Ação do Dia Nacional de Combate ao Fumo conscientizou pacientes do hospital sobre as substâncias nocivas e as doenças relacionadas ao fumo

O Hospital Alberto Rassi – HGG reuniu, nesta quinta-feira, 29 de agosto, os cerca de 200 pacientes do ambulatório que aguardavam consultas para uma campanha de conscientização contra os malefícios do cigarro. A pneumologista Heicilainy Gondim relatou aos pacientes as substâncias químicas encontradas no cigarro e as principais doenças que acometem os pacientes em decorrência do fumo. A ação fez parte do Dia Nacional de Combate ao Fumo.

“Um cigarro contém 4,7 mil tipos de veneno, 43 deles são cancerígenos”, enumerou a médica. “Se os produtos com filtro têm alto risco de levar o fumante a um infarto, os sem filtro dão câncer na boca e na garganta. Então não há escapatória”, continuou. Neles podem ser encontradas substâncias como a acetona (removedor de esmaltes), a amônia (desinfetante de pias e privadas), a terebentina (solvente de tintas), a naftalina (veneno para baratas), o formol (conservante de cadáver) e o fósforo (usado em veneno para ratos).

O tabagismo pode causar enfisema, danos aos dentes, envelhecimento precoce, derrames cerebrais, úlceras no estômago, trombose nas pernas e infarto, além de levar à morte. A ação contou também com a conscientização por meio de dramatização. A caipira Dona Benta, interpretada pela atriz Neli Santos, contou, em linguagem simples, os perigos do cigarro aos pacientes.

A escolha da personagem não foi ocasional. “Em um levantamento realizado há dois anos no HGG, vimos que o maior número de fumantes era da manutenção, da limpeza e da lavanderia, além das equipes do CTI e da diálise”, conta Heicilainy. A incidência é maior nestes setores por conta da classe social e do estresse causado pelo trabalho. A ação, que contou com o apoio dos residentes de pneumologia e dos estudantes de biomedicina e fonoaudiologia da Pontifícia Universidade Católica de Goiás (PUC-GO), também foi feita com os colaboradores do hospital.

Os próprios pacientes se revezaram no microfone para contar suas histórias de superação.

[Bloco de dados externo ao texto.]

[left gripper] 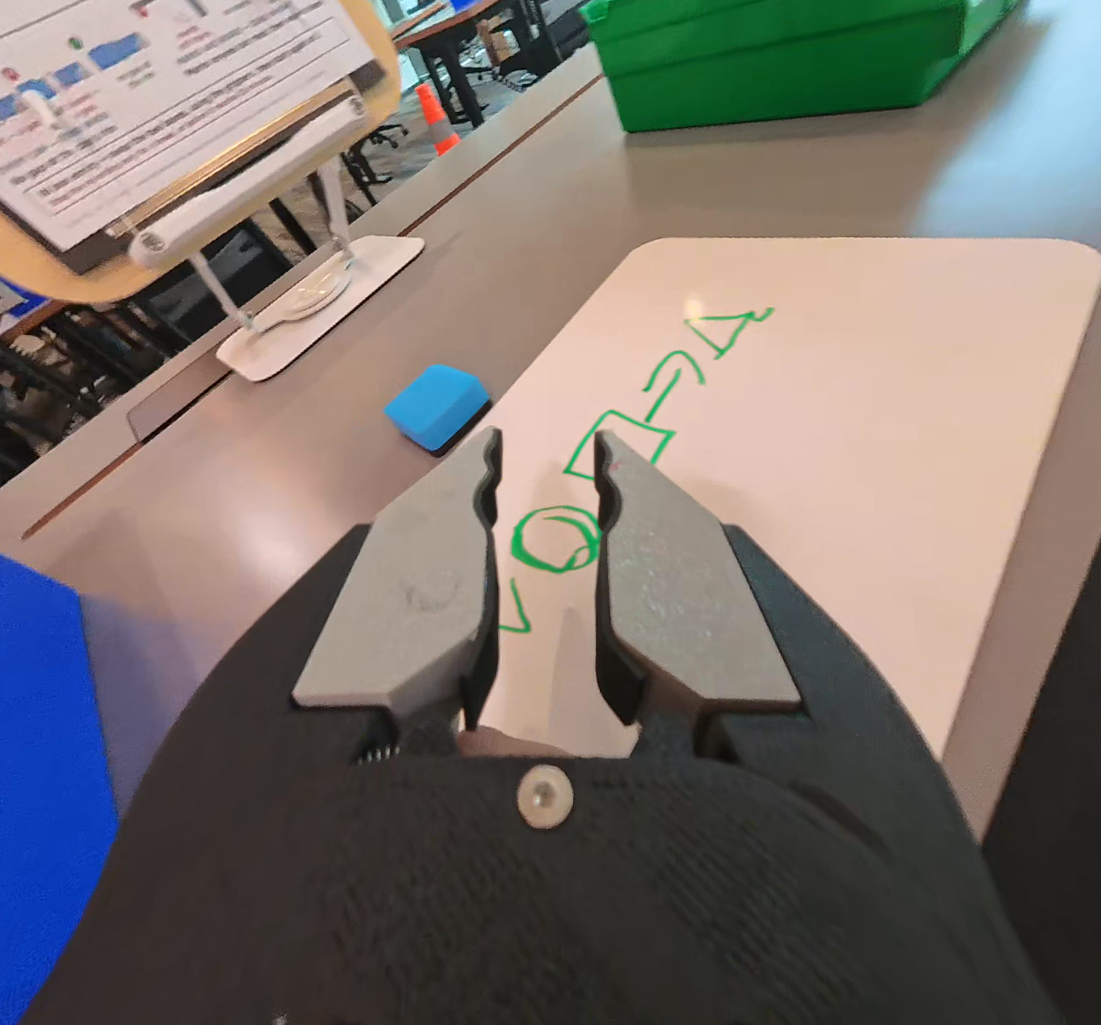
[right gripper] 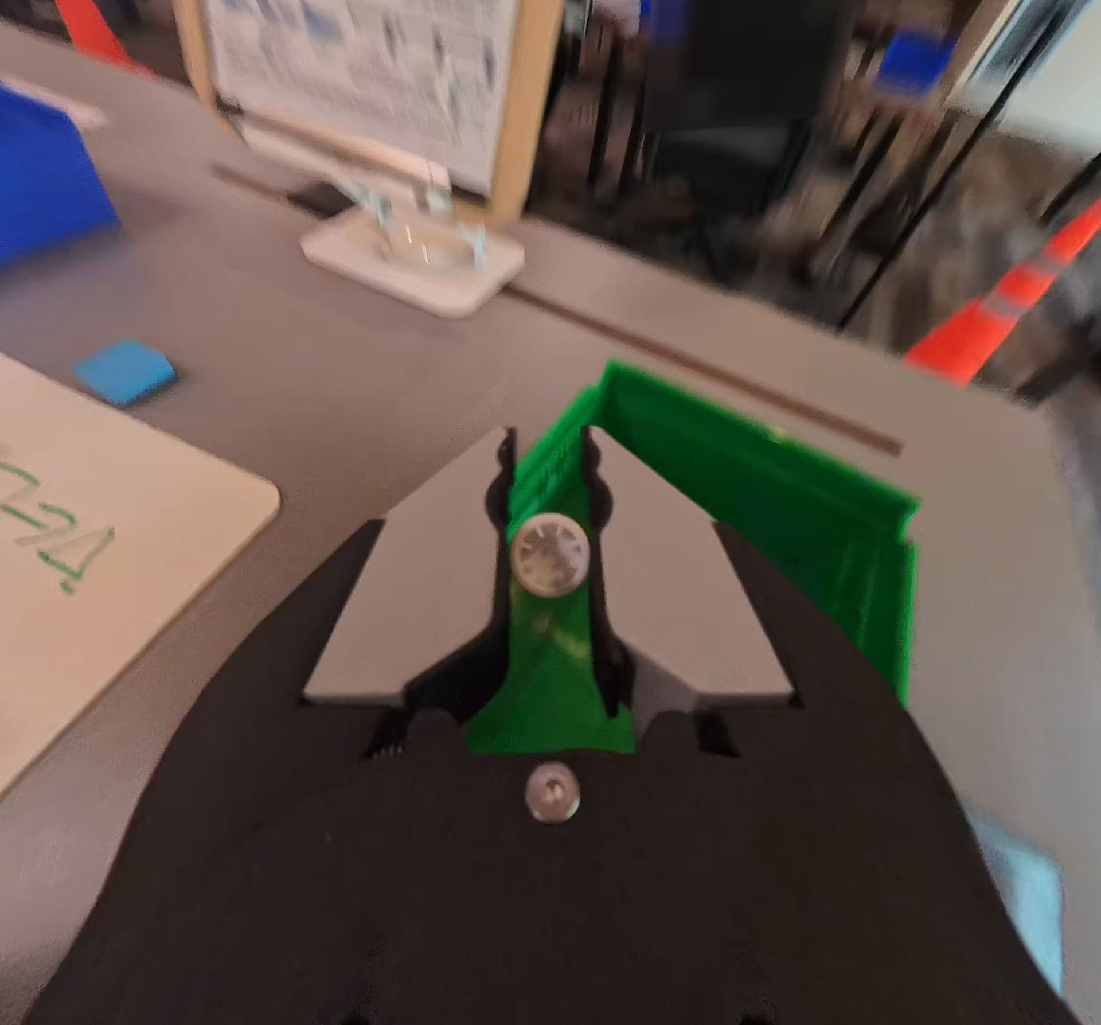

O ex-comerciante José Sabino Pedroso, mais conhecido como Juca, de 79 anos, conta que parou há 50, por conta de uma úlcera no duodeno. “Não existe remédio pra parar. Meu remédio foi vergonha na cara”, diz Juca. “E tenho uma filha que fuma e que já teve AVC, mas não larga o cigarro”, confessa.

O auxiliar de serviços gerais Ismar Pereira observava atentamente a movimentação e apoiava. Ele tinha dificuldades para falar e respirar por conta do cigarro, mas fez questão de mostrar que, por causa do vício, teve que fazer uma traqueostomia, que o deixou com um orifício aberto no pescoço. O ex-encarregado de obras, Divino Horácio de Almeida, de 72 anos, parou há 33 e agora procura conscientizar todos que vê fumando. “Perdi meu cunhado, por conta de um câncer de pulmão. Sofri muito”, conta.